Until 2010, it was believed that the red bat present in BC was the Western Red Bat (Lasiusrus blossevillii
), based on a single historical specimen from the Skagit Valley collected in 1907. However, in 2010, genetic testing on that specimen showed it was actually an Eastern Red Bat (Lasiurus borealis
). Additionally, in 2010, several specimens of the Eastern Red Bat were collected from northeastern BC (killed by wind turbines). As a result, the Western Red Bat is no longer considered present in BC, but the Eastern Red Bat is present. According to the British Columbia Conservation Data Centre (BCCDC 2010)

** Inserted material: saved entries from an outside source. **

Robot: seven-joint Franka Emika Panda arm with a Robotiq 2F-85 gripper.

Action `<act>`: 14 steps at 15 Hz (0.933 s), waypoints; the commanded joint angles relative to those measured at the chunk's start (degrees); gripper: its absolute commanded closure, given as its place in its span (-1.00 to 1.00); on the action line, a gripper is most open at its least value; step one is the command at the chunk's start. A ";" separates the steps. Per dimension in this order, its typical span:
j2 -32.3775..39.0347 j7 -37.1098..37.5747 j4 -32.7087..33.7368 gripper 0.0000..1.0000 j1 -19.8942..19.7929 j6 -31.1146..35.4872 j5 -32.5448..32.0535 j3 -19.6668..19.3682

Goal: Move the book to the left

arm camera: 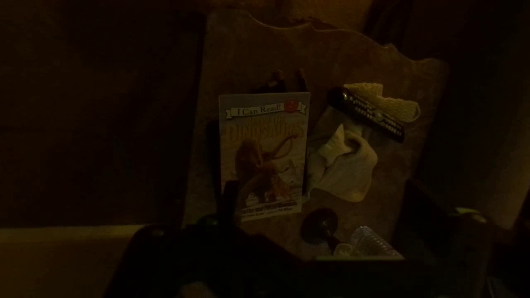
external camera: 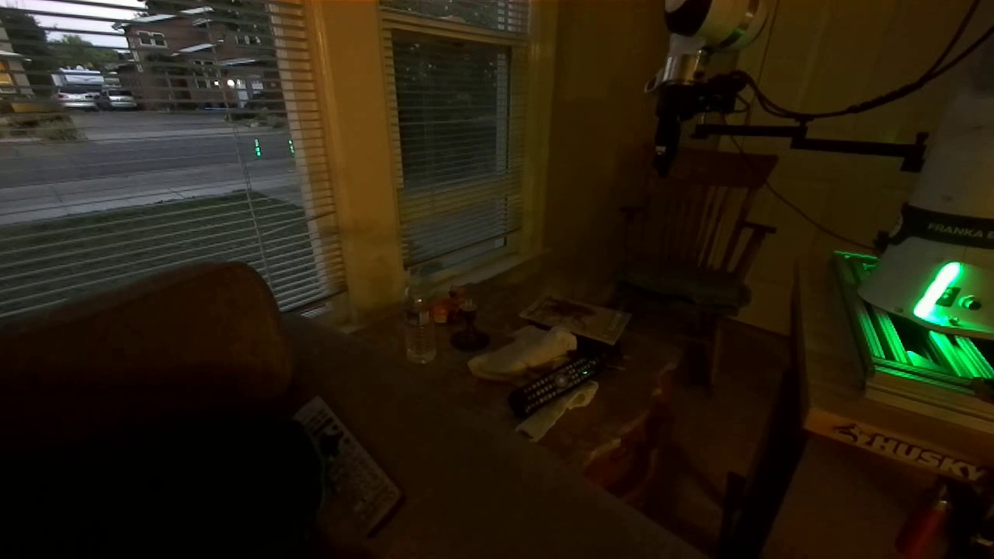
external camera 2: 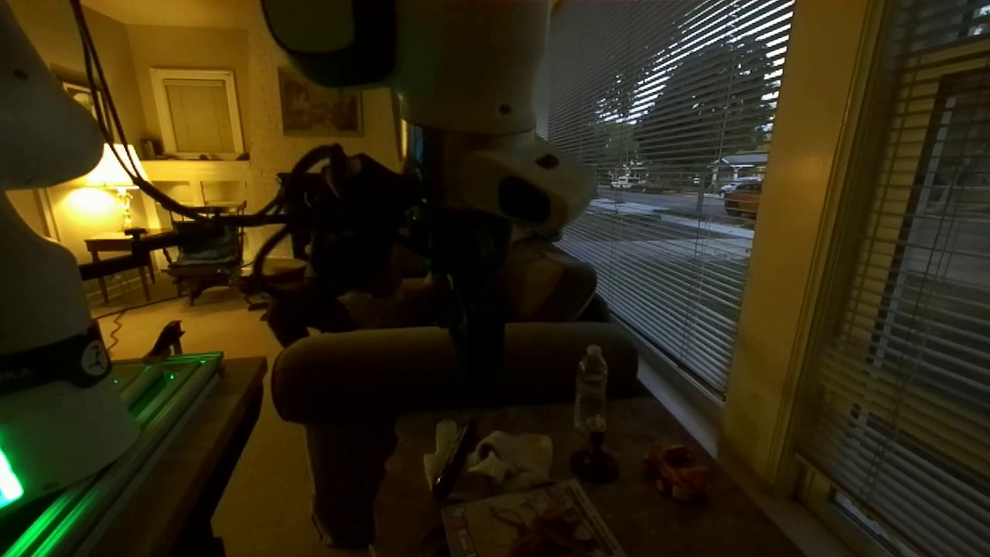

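Note:
The book (arm camera: 265, 155) lies flat on the small brown table, with a pale cover and a reddish-brown mammoth picture. It also shows in both exterior views (external camera: 576, 317) (external camera 2: 534, 522). In the wrist view its lower left corner is partly covered by a dark finger. My gripper (arm camera: 321, 192) is open, its fingers wide apart with nothing between them. In both exterior views the gripper (external camera: 662, 164) (external camera 2: 478, 363) hangs high above the table, apart from the book. The wrist view is very dark.
Beside the book lie a pale cloth (arm camera: 350, 169) and a black remote (arm camera: 366, 114). A dark candle holder (external camera 2: 594, 463), a clear bottle (external camera 2: 592, 387) and an orange toy (external camera 2: 677, 470) stand near the window. A sofa (external camera: 481, 481) adjoins the table, with a lettered flat item (external camera: 349, 466) on it.

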 commanded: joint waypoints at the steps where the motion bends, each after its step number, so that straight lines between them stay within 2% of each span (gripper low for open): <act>1: 13.13 -9.07 11.76 -1.00 -2.86 -5.78 7.02 3.07; 8: 30.88 -17.38 32.05 -1.00 -10.97 -15.12 5.12 12.55; 14: 43.43 -21.20 47.42 -1.00 -14.56 -22.61 3.44 17.73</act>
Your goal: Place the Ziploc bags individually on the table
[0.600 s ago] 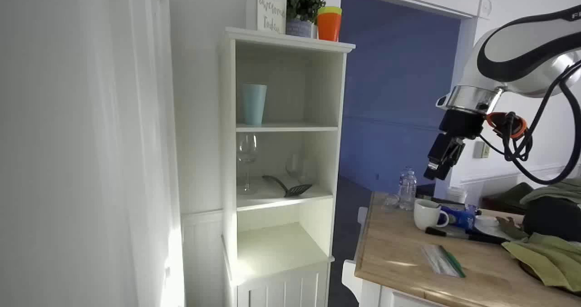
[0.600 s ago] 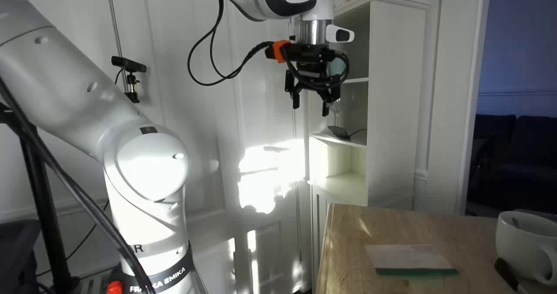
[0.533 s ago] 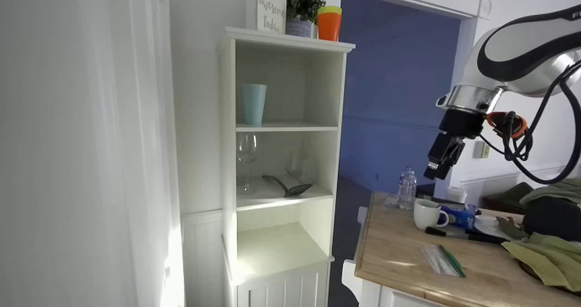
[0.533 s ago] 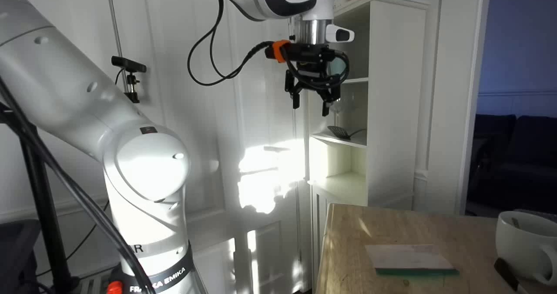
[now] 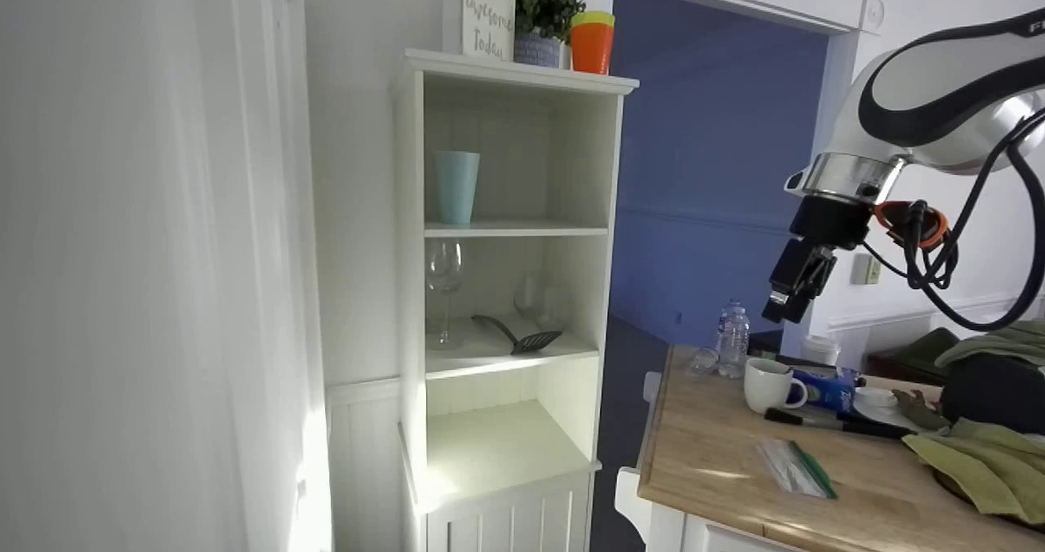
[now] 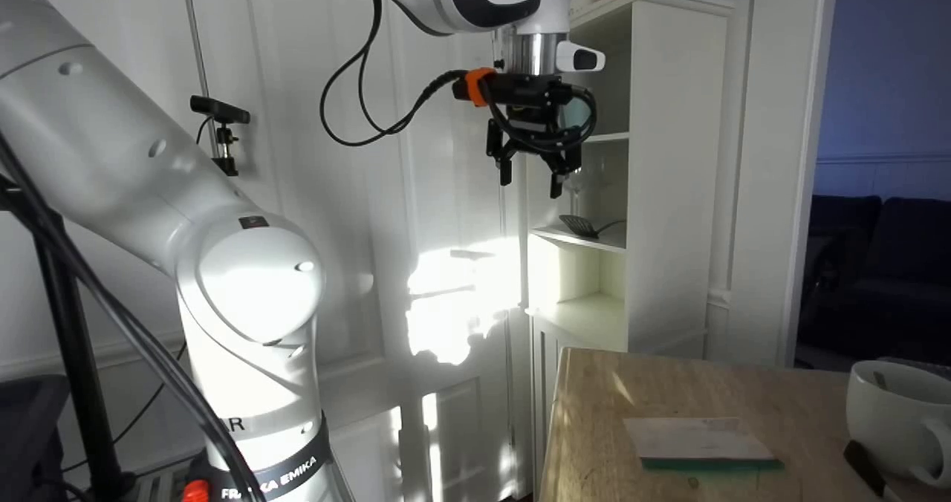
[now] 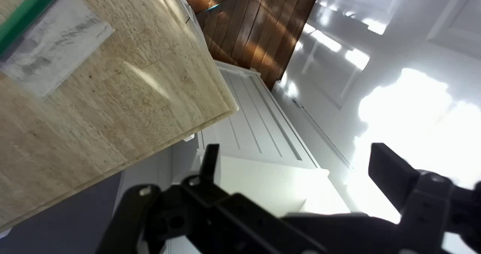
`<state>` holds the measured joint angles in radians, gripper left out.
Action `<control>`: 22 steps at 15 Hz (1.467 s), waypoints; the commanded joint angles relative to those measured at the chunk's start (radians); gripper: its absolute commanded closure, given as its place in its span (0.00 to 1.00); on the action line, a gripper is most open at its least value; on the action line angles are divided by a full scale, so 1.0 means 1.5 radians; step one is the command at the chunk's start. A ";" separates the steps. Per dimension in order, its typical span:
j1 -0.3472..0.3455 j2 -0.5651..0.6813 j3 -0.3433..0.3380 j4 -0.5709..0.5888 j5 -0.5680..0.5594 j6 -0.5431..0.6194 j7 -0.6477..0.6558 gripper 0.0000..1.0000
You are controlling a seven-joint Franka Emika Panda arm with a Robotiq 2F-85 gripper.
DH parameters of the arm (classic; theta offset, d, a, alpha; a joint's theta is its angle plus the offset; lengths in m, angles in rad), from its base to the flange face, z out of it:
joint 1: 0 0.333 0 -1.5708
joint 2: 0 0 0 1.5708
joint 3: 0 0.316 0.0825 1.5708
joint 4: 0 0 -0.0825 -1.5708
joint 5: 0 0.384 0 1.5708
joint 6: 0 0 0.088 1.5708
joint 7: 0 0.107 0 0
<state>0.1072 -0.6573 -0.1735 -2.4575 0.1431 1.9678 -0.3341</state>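
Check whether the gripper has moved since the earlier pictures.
No: in both exterior views the gripper keeps its place against the white cabinet, with no visible shift.

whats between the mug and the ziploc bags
In an exterior view, a slim object's black end near the mug, then wooden tabletop before the bags.

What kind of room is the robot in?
Probably a home kitchen or dining area: a white shelf cabinet holds a stemmed glass and a black spatula, and a white mug stands on the wooden table.
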 commanded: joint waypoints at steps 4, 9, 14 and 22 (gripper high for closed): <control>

,: "This part of the province is continuous with the species known range (the boreal forest), and the species has been detected more and more in northern Alberta over the last several years, so its appearance in BC was not unexpected." There is limited information available on this species in BC although it is considered red-listed in the province. Threats include a limited geographical range in BC, die off from turbines at wind farms, and threats are 'also likely from oil and gas development" (BCCDC 2010).
This is a solitary species of bat that roosts in foliage of trees, and hunts near its roost (within 500-900 m) (BCCDC 2010). It is vulnerable to avian predators because it roosts in tree foliage, with the Blue Jay noted as predator (BCCDC 2010). "Litter of 1-5 (average 2), born late May to mid-June (or July) in North America. Young can fly at 3-4 weeks, weaned at 5-6 weeks. Sexually mature during second month." (BCCDC 2010).